No mínimo curiosa a justificativa do Secretário Municipal de Educação, Alexandre Schneider, sobre o aumento de 49% da falta de vagas nas creches da Prefeitura. “A demanda cresce porque o serviço está sendo oferecido”. (Em São Paulo, déficit de vaga em creche salta 49%)

O que o Secretário afirma é que a melhoria do serviço pela Prefeitura piorou a falta de vagas. É mole?

É impressionante a capacidade de alguns gestores de mascarar a realidade com tinta cor de rosa.

Só as mães e pais que precisam de vagas nas creches sabem o drama de não terem com quem deixar os filhos.

São Paulo não ter zerado o déficit de vagas nas creches no decorrer de sucessivas administrações é um absurdo. O que a atual e as administrações anteriores fizeram foi reduzir as verbas para a educação.

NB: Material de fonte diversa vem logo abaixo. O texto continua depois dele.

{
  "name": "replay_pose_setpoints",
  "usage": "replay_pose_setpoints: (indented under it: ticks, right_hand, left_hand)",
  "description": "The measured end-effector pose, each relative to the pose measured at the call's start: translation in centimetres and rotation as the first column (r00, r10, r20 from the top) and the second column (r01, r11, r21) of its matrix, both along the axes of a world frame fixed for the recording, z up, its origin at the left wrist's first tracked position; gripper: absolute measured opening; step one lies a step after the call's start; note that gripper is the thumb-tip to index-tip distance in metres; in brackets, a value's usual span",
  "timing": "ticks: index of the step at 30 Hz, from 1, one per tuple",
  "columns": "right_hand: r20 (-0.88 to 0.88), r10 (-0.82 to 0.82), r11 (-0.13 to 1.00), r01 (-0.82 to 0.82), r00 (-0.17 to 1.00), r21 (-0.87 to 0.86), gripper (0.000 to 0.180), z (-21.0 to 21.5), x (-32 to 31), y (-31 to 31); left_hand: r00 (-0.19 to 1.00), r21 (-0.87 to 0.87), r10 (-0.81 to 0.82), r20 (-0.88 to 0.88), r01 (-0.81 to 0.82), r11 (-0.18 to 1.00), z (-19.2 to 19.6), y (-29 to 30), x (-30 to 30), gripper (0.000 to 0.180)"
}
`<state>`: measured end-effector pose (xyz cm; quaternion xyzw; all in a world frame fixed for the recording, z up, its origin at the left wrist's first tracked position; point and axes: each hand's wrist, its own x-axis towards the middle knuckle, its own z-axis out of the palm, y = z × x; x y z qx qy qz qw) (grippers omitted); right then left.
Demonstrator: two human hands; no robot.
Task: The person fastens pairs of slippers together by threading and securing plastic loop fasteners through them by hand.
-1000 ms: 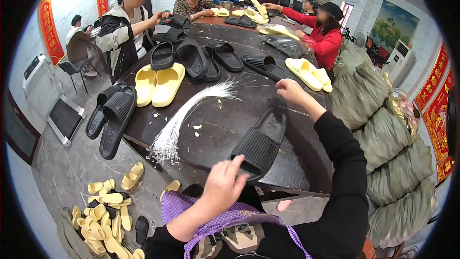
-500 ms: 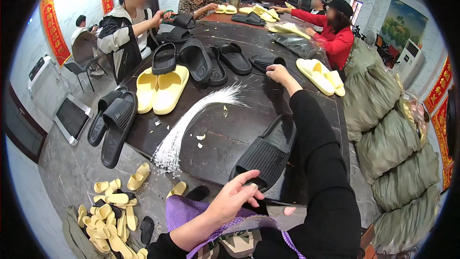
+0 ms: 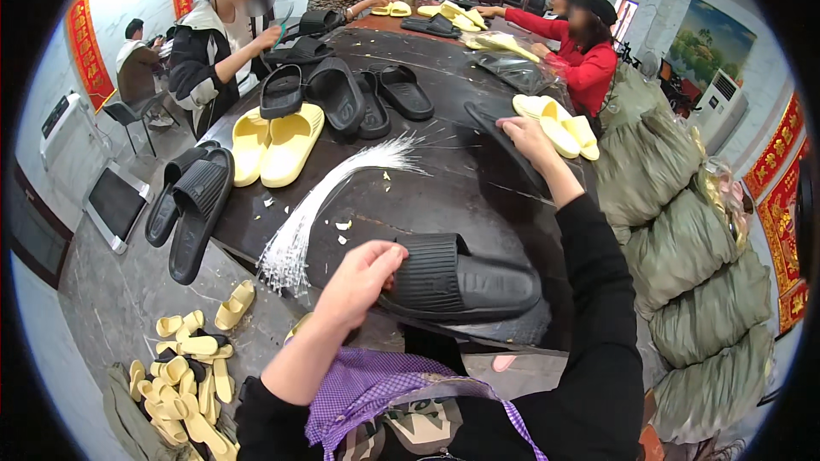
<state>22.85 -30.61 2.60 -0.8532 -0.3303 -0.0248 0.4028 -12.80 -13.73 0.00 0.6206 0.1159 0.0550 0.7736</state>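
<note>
Near the table's front edge, my left hand [image 3: 363, 283] is closed on a black slide sandal [image 3: 500, 283], its thumb and fingers pinching the toe end beside the ribbed strap. That slide lies sideways, heel to the right. Farther off on the right, my right hand [image 3: 531, 142] grips a second black slide [image 3: 487, 124], tilted up and seen nearly edge-on; its sole side is mostly hidden. Between and left of my hands lies a fanned bundle of thin white ties [image 3: 337, 183].
Several black slides [image 3: 335, 98] and a yellow pair [image 3: 292, 154] crowd the table's left side. Another yellow pair [image 3: 559, 132] is right of my right hand. Yellow slides [image 3: 192, 384] pile on the floor; stuffed green sacks [image 3: 666, 213] line the right. Co-workers sit around the table.
My left hand has closed on the near slide, which has turned from slanting to sideways. My right hand has lifted the far slide and brought it nearer and rightward.
</note>
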Motion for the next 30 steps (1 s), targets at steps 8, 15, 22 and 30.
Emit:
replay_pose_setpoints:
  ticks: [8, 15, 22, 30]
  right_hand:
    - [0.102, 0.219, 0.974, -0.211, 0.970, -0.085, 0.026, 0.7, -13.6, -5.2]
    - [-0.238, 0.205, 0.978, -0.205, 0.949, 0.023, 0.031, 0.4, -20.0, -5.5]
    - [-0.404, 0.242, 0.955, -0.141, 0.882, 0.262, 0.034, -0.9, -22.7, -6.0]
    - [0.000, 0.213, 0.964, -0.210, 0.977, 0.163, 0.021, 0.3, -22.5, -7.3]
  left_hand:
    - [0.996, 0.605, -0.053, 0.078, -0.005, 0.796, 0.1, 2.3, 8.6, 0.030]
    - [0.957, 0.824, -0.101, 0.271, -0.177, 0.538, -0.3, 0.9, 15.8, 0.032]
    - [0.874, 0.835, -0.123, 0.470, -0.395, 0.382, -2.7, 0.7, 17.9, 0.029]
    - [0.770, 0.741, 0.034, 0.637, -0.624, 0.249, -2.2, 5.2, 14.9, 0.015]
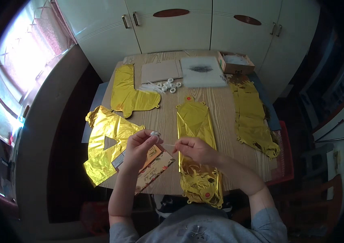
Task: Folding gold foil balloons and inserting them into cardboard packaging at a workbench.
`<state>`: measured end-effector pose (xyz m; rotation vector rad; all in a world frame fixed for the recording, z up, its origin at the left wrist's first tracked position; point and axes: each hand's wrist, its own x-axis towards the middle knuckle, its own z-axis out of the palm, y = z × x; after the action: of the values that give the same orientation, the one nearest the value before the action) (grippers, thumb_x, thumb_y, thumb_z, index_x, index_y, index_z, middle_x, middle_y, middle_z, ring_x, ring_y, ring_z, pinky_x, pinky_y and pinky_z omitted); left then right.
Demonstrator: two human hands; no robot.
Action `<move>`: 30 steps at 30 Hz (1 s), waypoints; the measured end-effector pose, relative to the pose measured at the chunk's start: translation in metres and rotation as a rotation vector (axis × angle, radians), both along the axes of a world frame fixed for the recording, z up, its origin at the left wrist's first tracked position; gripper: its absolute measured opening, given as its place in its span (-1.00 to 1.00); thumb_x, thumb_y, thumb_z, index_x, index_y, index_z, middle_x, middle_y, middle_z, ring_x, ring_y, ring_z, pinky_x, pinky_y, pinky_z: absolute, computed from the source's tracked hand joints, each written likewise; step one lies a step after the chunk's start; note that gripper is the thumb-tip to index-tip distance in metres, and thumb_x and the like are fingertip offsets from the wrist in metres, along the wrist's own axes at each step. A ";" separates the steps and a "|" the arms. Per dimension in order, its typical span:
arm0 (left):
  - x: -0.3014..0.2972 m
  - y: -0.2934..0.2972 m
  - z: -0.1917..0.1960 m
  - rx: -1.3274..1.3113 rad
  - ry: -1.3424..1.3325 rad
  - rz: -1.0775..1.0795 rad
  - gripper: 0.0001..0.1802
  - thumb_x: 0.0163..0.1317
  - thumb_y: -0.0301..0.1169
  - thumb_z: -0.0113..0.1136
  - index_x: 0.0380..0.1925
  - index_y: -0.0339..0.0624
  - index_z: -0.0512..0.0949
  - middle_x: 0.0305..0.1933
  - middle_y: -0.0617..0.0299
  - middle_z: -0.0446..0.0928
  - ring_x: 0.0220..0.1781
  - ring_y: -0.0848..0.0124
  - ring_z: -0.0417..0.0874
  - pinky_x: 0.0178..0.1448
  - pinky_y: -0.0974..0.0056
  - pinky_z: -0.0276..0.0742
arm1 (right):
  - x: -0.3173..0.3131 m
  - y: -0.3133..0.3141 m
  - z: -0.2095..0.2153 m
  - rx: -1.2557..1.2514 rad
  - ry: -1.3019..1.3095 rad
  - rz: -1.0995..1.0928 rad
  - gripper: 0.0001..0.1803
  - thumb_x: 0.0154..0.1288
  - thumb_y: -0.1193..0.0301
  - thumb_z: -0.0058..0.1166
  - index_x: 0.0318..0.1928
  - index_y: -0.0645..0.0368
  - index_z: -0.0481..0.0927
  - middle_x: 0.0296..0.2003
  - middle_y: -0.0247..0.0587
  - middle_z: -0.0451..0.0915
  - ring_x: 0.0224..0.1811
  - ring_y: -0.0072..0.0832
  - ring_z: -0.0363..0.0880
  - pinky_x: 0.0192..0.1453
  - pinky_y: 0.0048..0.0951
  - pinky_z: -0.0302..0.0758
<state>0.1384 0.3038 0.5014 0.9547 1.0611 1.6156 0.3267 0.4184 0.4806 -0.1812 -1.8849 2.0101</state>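
1. The left hand (138, 146) pinches a small white ring-shaped piece (155, 133) between thumb and fingertips, just above the near part of the wooden table (164, 121).
2. The right hand (195, 149) pinches one end of a thin white string (169, 145); the string runs left toward the white piece.
3. A long flat gold foil balloon (196, 141) lies under the right hand, reaching over the near table edge.
4. A printed card packet (155, 164) lies under the left hand.
5. A crinkled gold foil triangle balloon (103, 143) lies to the left.
6. More small white rings (170, 85) sit far off, well apart from the hands.
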 end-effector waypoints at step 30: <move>0.016 -0.001 0.005 -0.066 0.838 0.141 -0.91 0.12 -0.52 0.30 -0.35 -0.28 0.63 -0.40 0.17 0.64 -0.38 0.50 0.67 -0.28 0.41 0.57 | 0.001 -0.012 0.015 1.152 0.037 -0.385 -0.84 0.17 0.30 0.24 -0.39 0.12 0.61 -0.52 -0.29 0.58 -0.53 -0.35 0.58 -0.46 -0.36 0.48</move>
<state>0.1544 0.3025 0.5066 1.5983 1.7542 1.2738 0.3278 0.4064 0.4956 -0.1562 -2.4111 0.4989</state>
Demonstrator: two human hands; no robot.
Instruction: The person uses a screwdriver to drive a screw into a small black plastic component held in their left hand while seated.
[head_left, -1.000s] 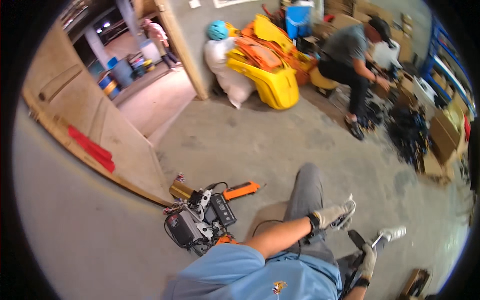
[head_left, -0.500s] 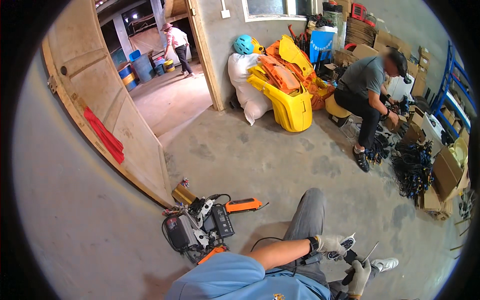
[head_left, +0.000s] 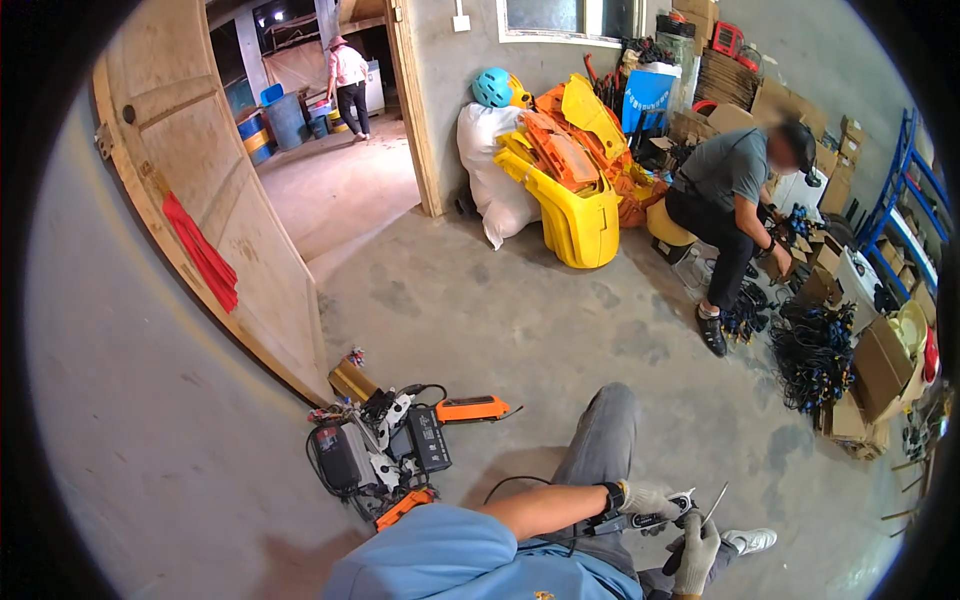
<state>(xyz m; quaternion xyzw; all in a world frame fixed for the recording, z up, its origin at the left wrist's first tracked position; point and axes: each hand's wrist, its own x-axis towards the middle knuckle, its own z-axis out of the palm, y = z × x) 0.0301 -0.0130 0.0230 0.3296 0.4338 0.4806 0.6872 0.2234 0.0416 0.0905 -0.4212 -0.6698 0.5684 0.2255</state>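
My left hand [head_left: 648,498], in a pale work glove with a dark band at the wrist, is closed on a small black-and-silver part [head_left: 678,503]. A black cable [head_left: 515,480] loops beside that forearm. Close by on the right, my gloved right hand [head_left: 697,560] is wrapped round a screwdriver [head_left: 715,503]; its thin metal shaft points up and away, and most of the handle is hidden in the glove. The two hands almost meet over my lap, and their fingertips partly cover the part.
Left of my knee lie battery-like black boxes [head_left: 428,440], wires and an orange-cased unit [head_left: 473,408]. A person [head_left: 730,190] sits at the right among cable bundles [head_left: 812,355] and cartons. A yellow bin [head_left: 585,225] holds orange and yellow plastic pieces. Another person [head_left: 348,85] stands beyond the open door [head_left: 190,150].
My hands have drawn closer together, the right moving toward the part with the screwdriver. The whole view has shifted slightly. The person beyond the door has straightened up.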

Tá na hora de ser retomado o horizonte de que nenhuma criança deve estar fora da escola, das creches ao ensino médio.

Coletivo de Campanha

Cada vez mais iguais

Para os mais desavisados pode parecer que o PT e o PSDB vivem em luta constante, mas basta ver o número de cidades em que estão coligados para constatar que as coisas não são bem assim. Belo Horizonte é o caso mais notório, com uma aliança informal que envolve o governador tucano Aécio Neves e o prefeito petista Fernando Pimentel em apoio ao ex-secretário de Ciro Gomes (quando Ministro de Estado da Integração Nacional), Márcio Lacerda (PSB), um dos envolvidos no escândalo do valerioduto em 2005. Afora BH, matéria publicada no jornal O Estado de S. Paulo desta última terça-feira aponta que PT e PSDB se uniram em 1.130 cidades para eleições, segundo levantamento preliminar do Tribunal Superior Eleitoral. Ou seja, estão aliados em 1 de cada 5 municípios brasileiros—não dá pra dizer que são exceções.

Não bastasse toda a aproximação programática do PT ao PSDB nos últimos anos, sobretudo em se tratando de política econômica, com o governo Lula mantendo a ferro e fogo os pressupostos que orientaram o modelo econômico adotado por FHC, vemos que toda verborragia de inimigos não resiste há uma confrontação prática. Na verdade, a rivalidade na disputa nacional foi reduzida ao controle da máquina pública, sem grandes diferenças entre propostas e projetos, isto é um indicador da facilidade encontrada pelos dois partidos em se unirem em grande escala pelo Brasil adentro.

Os dados apontam também a definitiva diluição programática do PT: se para o PSDB historicamente as alianças sempre foram uma questão de oportunidade eleitoral, o PT até algum tempo ainda tinha algum critério ao definir seus parceiros para as eleições. Agora, como os números indicam, o que vale é o cálculo eleitoral pragmático. Enfim, o PT continua trilhando o caminho de reiterar a política como um grande balcão de negócios, e o que é pior, sem o menor constrangimento.